**WHAT YOU HAVE TO DO:** There is one span to output from the data below: the lines starting at the line with "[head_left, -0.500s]" and ending at the line with "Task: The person". Output it exactly, ends included, nothing more.
━━━ DATA IN THIS EXERCISE
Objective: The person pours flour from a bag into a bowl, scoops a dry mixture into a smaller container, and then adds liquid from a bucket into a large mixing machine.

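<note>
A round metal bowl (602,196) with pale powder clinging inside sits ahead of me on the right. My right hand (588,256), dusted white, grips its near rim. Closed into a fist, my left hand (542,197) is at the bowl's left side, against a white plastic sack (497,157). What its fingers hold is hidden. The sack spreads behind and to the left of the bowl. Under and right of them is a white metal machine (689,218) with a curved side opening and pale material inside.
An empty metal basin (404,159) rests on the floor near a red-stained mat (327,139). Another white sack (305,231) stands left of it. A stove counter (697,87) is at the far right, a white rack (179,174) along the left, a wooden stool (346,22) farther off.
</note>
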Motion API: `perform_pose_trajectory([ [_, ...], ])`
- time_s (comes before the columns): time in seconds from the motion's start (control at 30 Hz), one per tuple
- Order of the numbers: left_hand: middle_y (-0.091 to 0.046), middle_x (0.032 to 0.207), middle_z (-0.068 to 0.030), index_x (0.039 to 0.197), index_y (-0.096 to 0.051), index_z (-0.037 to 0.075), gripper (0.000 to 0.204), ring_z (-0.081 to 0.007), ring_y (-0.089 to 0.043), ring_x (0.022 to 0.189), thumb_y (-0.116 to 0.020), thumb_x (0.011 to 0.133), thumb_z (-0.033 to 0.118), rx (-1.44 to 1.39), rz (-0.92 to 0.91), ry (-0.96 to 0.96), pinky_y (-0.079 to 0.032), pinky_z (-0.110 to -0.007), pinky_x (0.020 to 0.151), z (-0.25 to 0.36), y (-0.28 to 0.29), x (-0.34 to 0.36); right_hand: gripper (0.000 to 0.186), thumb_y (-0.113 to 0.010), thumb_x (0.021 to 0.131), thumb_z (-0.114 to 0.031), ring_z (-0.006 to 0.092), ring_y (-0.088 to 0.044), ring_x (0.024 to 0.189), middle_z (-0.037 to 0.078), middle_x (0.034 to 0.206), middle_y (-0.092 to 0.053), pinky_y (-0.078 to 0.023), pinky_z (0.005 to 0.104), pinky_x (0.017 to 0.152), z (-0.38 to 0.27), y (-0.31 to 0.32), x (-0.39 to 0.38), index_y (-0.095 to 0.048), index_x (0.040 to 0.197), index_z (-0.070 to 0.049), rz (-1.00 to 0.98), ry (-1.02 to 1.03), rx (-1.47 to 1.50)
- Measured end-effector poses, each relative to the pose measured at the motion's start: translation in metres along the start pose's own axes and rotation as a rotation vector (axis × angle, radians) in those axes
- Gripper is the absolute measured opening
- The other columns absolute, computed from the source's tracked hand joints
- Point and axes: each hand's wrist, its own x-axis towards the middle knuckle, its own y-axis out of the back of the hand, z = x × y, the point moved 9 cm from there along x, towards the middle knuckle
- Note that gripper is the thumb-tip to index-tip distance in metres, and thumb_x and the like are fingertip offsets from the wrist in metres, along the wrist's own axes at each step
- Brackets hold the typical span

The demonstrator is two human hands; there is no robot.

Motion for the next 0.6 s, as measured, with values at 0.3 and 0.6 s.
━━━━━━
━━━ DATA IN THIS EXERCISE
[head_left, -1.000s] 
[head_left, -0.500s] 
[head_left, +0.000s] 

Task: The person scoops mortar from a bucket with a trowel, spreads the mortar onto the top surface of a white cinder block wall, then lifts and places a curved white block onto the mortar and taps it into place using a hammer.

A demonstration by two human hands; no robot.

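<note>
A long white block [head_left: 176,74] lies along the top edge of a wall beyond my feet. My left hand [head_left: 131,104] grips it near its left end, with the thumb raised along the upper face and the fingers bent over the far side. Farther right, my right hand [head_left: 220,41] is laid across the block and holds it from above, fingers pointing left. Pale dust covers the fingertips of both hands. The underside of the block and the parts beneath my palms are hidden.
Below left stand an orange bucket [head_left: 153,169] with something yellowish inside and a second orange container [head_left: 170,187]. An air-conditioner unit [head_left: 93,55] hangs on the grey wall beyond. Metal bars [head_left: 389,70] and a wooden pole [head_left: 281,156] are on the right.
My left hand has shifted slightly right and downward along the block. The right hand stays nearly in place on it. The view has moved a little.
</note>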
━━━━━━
**ANSWER FOR THIS EXERCISE:**
[head_left, -0.500s] 
[head_left, +0.000s] 

Task: The person scoops mortar from a bucket with a trowel, spreads the mortar onto the top surface of a white cinder block wall, then lifts and places a curved white block onto the mortar and taps it into place using a hammer.

This completes the requested output.